Palestine bourse helps blaze trail for development
Despite all their troubles, the Palestinians are quietly getting on with the job of building a modern economic entity in their homeland. While the international news from the region this week has been dominated by the obstacles to a lasting peace settlement with Israel and renewed outbreaks of violence on the West Bank and Gaza, a group of Palestinian financiers were meeting in the swanky environs of London's West End hotel-land.
Their aim was to sell the region to international investors, and more particularly to persuade the global investment industry of the attractions of the Palestine Securities Exchange (PSE). The Palestinians have their own stock exchange - in fact, have had one since 1997 - and it is older than many in the Middle East. By any standards, it has to be judged a success, but against the background of the turmoil and violence of the region in those years, and the regular military interruptions to normal economic life, it is a symbol of the remarkable resilience of the Palestinian people.

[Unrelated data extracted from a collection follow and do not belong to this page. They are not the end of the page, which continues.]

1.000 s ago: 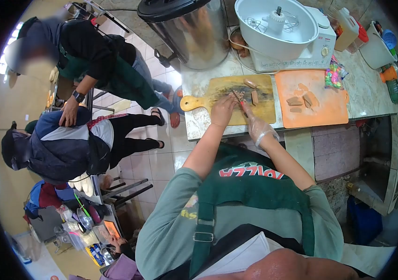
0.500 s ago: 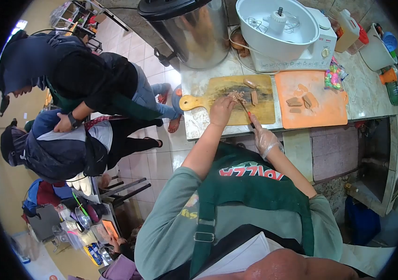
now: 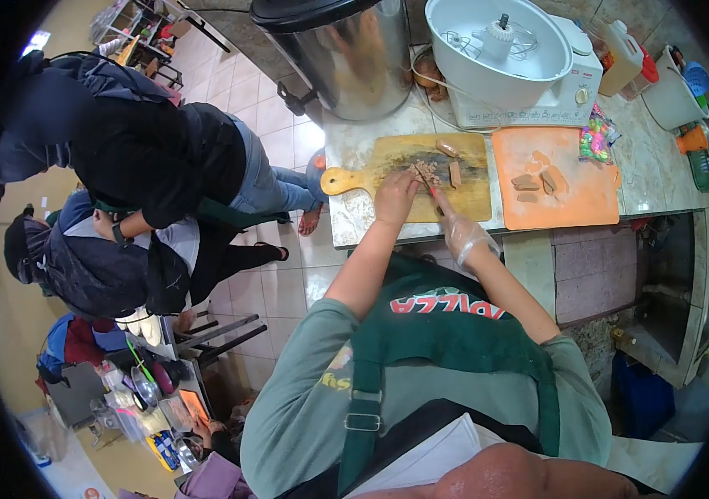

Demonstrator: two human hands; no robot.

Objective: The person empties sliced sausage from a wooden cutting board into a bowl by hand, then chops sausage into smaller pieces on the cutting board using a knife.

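Observation:
My right hand (image 3: 460, 233), in a clear plastic glove, is closed around the red handle of a knife (image 3: 433, 190). The blade reaches into a small heap of chopped brown sausage (image 3: 426, 172) on a wooden cutting board (image 3: 388, 150). Beside the blade tip, my bare left hand (image 3: 396, 198) has its fingers bunched together at the heap. Whether they pinch meat or touch the blade is hidden. A whole-looking sausage piece (image 3: 448, 148) and a cut length of sausage (image 3: 455, 173) lie to the right on the same board.
An orange cutting board (image 3: 571, 204) holds several sausage pieces (image 3: 526, 182) and a colourful packet (image 3: 595, 137). Behind stand a white mixer (image 3: 529, 104) and a large steel container (image 3: 363, 75). Two people (image 3: 146, 150) stand at the left, near the counter's end.
My right hand has shifted slightly left and up with the knife, and the blade has moved further into the heap. My left hand barely moves. The standing person at the left has shifted.

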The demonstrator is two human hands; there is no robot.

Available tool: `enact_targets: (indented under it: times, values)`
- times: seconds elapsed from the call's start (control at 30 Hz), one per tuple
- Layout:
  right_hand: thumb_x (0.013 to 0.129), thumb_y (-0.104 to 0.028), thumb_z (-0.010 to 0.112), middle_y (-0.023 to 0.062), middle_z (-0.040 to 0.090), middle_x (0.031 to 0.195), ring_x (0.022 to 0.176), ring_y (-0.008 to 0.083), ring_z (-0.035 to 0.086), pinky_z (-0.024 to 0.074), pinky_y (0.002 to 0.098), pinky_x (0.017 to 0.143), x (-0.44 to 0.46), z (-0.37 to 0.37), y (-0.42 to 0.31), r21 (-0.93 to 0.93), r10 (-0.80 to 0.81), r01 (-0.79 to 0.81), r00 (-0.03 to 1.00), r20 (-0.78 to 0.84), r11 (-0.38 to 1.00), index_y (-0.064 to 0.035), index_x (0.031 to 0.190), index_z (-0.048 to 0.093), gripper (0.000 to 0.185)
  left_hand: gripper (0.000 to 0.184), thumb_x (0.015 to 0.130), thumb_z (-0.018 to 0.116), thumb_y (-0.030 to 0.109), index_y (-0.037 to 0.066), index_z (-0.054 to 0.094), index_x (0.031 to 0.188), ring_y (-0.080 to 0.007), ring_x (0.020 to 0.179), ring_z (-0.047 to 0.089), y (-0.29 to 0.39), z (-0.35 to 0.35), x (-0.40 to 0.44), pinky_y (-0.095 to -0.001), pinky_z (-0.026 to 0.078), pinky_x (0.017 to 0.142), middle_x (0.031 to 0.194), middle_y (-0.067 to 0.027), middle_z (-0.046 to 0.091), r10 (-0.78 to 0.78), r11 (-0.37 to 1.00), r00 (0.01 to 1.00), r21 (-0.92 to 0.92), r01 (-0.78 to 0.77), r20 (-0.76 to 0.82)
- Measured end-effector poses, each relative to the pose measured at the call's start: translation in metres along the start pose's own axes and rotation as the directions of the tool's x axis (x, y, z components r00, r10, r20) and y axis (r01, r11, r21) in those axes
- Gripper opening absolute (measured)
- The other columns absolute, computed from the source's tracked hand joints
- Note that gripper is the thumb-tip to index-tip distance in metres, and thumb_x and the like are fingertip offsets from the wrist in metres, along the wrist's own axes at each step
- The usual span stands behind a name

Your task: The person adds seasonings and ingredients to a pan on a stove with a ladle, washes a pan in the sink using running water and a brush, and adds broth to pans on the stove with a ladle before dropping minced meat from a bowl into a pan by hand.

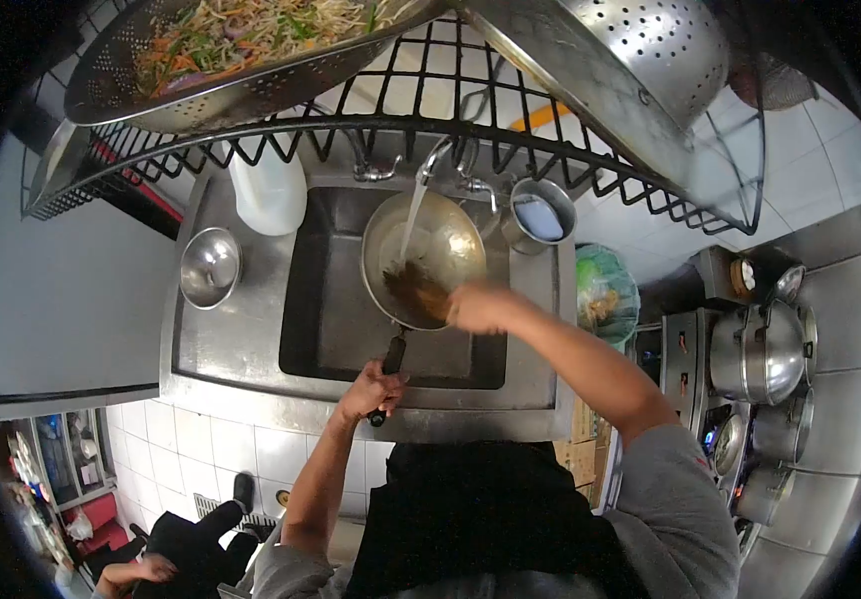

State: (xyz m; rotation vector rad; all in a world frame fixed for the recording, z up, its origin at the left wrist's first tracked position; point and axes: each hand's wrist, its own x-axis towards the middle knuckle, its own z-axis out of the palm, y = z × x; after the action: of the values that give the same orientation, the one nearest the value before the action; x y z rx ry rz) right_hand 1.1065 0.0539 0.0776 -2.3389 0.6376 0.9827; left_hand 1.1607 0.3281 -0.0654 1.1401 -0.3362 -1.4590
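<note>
A round metal wok (462, 240) rests tilted in the steel sink (318, 319), its inside facing up. Water runs into it in a stream from the tap (436, 158). My left hand (371, 391) is closed around the wok's black handle (393, 357) at the sink's front edge. In my right hand (480, 307) is a brown bristle brush (414, 288), its bristles against the inside of the wok, where the water lands. The brush is partly blurred, and its grip end is hidden in the fingers.
On the counter stand a metal bowl (211, 268), a white plastic jug (271, 190) and a metal pot (525, 235) with something pale inside. Overhead, a black wire rack (390, 124) carries a colander (251, 112) of shredded vegetables. A lined bin (632, 304) and stacked pots (765, 349) are rightward; another person (186, 554) is lower left.
</note>
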Motion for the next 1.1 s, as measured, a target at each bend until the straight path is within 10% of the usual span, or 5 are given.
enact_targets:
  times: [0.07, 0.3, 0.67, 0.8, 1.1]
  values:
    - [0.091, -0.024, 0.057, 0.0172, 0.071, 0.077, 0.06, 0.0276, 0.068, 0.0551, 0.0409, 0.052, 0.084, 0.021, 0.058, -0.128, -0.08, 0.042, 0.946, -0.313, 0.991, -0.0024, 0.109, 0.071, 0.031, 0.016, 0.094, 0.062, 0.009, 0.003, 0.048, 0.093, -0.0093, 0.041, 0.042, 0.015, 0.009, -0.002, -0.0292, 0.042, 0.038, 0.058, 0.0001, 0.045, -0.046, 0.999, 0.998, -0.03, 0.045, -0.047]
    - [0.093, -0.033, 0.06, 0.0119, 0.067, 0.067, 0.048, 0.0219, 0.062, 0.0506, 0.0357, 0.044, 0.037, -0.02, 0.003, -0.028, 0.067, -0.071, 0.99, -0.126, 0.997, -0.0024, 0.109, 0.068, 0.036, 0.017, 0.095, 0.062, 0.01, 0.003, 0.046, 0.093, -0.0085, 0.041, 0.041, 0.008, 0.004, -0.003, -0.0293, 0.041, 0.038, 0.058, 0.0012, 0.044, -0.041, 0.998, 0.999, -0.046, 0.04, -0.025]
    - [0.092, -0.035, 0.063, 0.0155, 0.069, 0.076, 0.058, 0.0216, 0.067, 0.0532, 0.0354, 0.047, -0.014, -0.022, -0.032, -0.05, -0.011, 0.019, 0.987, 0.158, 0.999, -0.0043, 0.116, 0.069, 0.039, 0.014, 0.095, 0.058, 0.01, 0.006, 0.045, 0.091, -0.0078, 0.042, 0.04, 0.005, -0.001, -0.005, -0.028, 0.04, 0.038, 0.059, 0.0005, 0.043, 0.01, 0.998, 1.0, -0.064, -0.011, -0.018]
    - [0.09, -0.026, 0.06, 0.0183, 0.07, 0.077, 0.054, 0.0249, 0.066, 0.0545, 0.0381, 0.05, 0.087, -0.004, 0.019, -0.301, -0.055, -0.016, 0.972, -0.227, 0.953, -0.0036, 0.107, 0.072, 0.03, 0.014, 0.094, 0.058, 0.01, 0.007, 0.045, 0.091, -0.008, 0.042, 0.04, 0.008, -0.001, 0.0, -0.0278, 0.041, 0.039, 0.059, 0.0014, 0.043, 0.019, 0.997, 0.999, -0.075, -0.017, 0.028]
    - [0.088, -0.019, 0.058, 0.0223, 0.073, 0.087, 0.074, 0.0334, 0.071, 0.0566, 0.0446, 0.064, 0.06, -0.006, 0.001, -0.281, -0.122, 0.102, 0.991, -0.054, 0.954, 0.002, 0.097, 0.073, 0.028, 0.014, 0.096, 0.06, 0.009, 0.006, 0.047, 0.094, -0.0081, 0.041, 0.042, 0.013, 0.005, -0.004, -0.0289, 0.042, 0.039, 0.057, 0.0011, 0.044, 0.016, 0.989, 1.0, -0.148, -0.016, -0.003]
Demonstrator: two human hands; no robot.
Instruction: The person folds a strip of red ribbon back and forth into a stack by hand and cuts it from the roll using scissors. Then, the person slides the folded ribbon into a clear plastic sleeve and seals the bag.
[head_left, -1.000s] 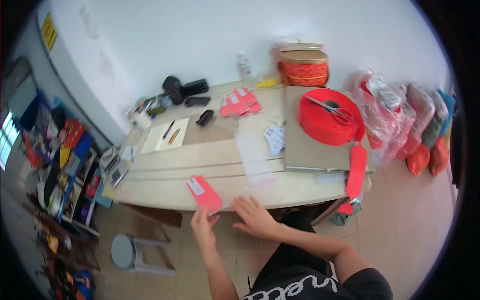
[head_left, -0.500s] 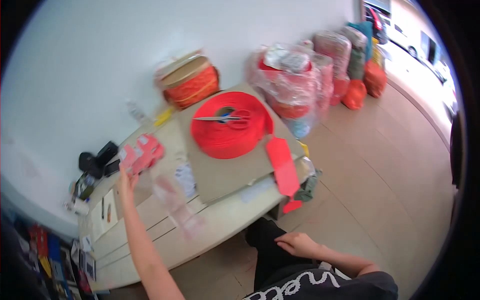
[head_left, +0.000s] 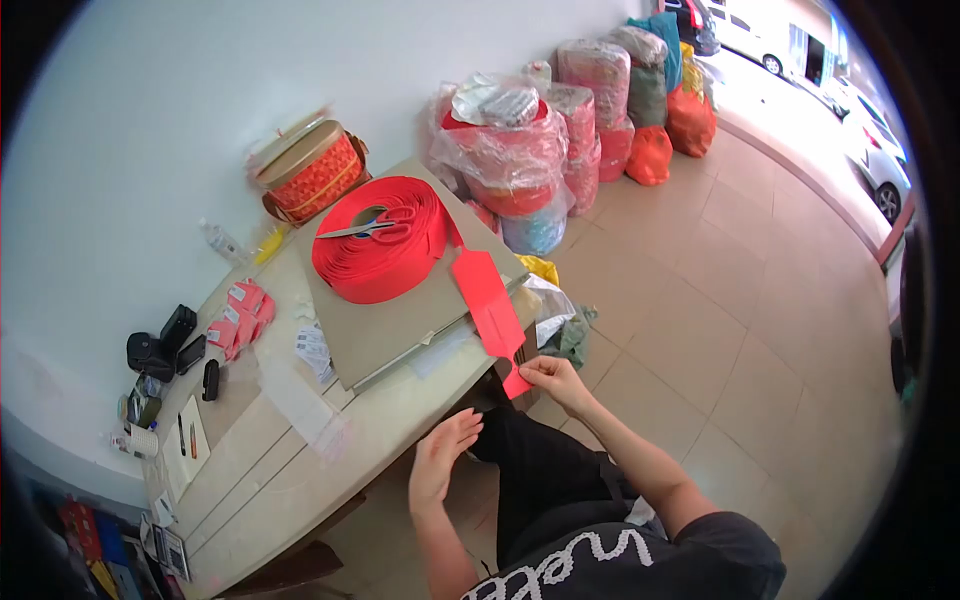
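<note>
A thick roll of flat red strip point(head_left: 415, 268) lies on a grey board point(head_left: 365, 345) on the table. From it the loose red end point(head_left: 488, 305), cut in a tag-like shape, hangs down past the table's front edge. My right hand point(head_left: 558, 385) pinches the tip of this end between thumb and fingers. Nearby, my left hand point(head_left: 445, 458) is raised in front of the table edge, its fingers stretched out and holding nothing. Red-handled scissors point(head_left: 385, 225) rest across the middle of the roll.
Small pink packets point(head_left: 240, 318) lie at the table's left, near a clear plastic bag point(head_left: 310, 415) and a notebook point(head_left: 187, 450) with pens. A red patterned basket point(head_left: 315, 172) stands behind the roll. Wrapped bundles point(head_left: 510, 150) line the wall to the right.
My left hand has come away from the pink packets, back to the table's front edge. My right hand has risen from my lap and taken hold of the strip's tip. The view has shifted.
</note>
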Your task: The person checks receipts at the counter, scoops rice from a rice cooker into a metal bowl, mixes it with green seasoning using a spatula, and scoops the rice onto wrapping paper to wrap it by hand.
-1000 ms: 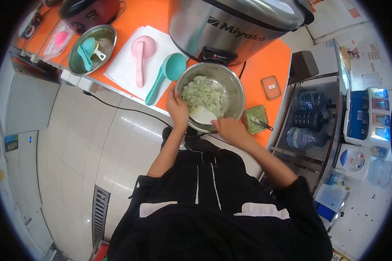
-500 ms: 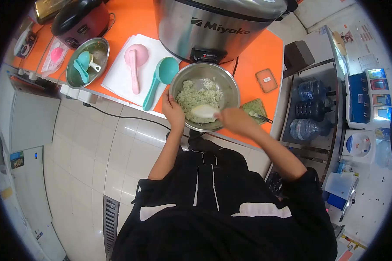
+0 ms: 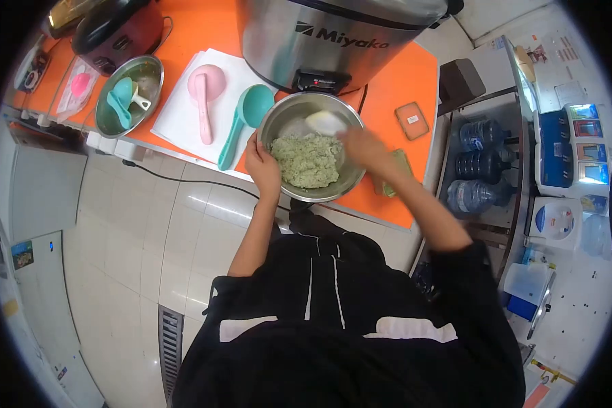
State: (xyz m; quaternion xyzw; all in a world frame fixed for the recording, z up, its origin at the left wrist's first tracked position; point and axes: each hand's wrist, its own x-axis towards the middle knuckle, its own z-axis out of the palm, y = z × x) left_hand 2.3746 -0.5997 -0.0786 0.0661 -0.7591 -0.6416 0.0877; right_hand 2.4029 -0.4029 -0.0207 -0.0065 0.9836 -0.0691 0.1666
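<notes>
A steel mixing bowl [image 3: 352, 171] at the table's front edge holds green-tinted rice [image 3: 308, 163], gathered mostly in its near half. My left hand [image 3: 262, 165] grips the bowl's left rim, with the fingers on the outside and the thumb at the edge. Over the bowl's right side, my right hand [image 3: 364, 148] is closed around the handle of a white rice paddle [image 3: 325, 123]; motion smears the hand a little. The paddle's blade lies at the far inner side of the bowl, beyond the rice. The handle is mostly hidden by my fingers.
A large steel rice cooker [image 3: 333, 47] stands right behind the bowl. Left of it, a pink ladle [image 3: 205, 88] and a teal ladle [image 3: 251, 109] lie on white paper [image 3: 173, 122]. A second steel bowl [image 3: 149, 71] holds scoops. A green-smeared container [image 3: 400, 166] sits at right.
The paddle has moved from the near part of the rice to the bowl's far side. The rice now lies bunched nearer me. My left hand stays on the rim.
</notes>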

Based in Nablus and Ramallah, two cities on the West Bank more familiar with the IDF than with IPOs, the PSE has learned to deal with extreme situations. "The Palestinian private sector is renowned for its ability to deal with difficult and unexpected situations," says Ahmed Aweidah, the PSE chief executive. "There have been many occasions when trading sessions took place during curfews with Israeli tanks outside the door. It's the modus operandi for Palestinians."
Such problems put even the whirlwind of a global financial crisis into perspective. The PSE has weathered it well, as the second best performing Middle East exchange in the tumult of 2008, then bouncing back sharply in 2009, ending that year with an increase of 11 per cent. So far this year, its key indicator, the Al Quds Index, is about 7 per cent ahead. Mr Aweidah says that since its inception the PSE has shown an average annual growth rate of 17.5 per cent.
"Most Palestinian companies are well managed and not highly leveraged," says Mr Aweidah. "They are built round the strategy of planning for adversity." There are 39 stocks listed on the PSE, mainly telecommunications, construction and financials. The largest is PalTel, the local mobile communications provider, of which Mr Aweidah was formerly the chief executive. That number is expected to increase significantly this year, as seven more companies prepare to float on the PSE. The biggest is Wataniya, another mobile company and the local offshoot of QTel of Qatar, which is planning a US$187 million (Dh686.7m) listing. This will be followed by listings in the property and investment sectors, and even the initial public offering (IPO) of stock of a Palestinian football club based in Chile. Such is the spread of the Palestinian diaspora.
The most significant IPO could be that of the PSE itself. Just last month the exchange moved from private to limited company status, in a move designed to prepare it for a flotation, probably by the end of the year. This would involve the placing of a 25 per cent stake by the PSE's owner, the investment group Padico, which holds 78 per cent of the shares in the PSE. Samir Hulileh, Padico's chief executive, explained that the planned listing was designed to broaden PSE's exposure to global investors. "The ones we met in London were extremely interested in us and in 'frontier' markets, and very keen to know more about us," he says.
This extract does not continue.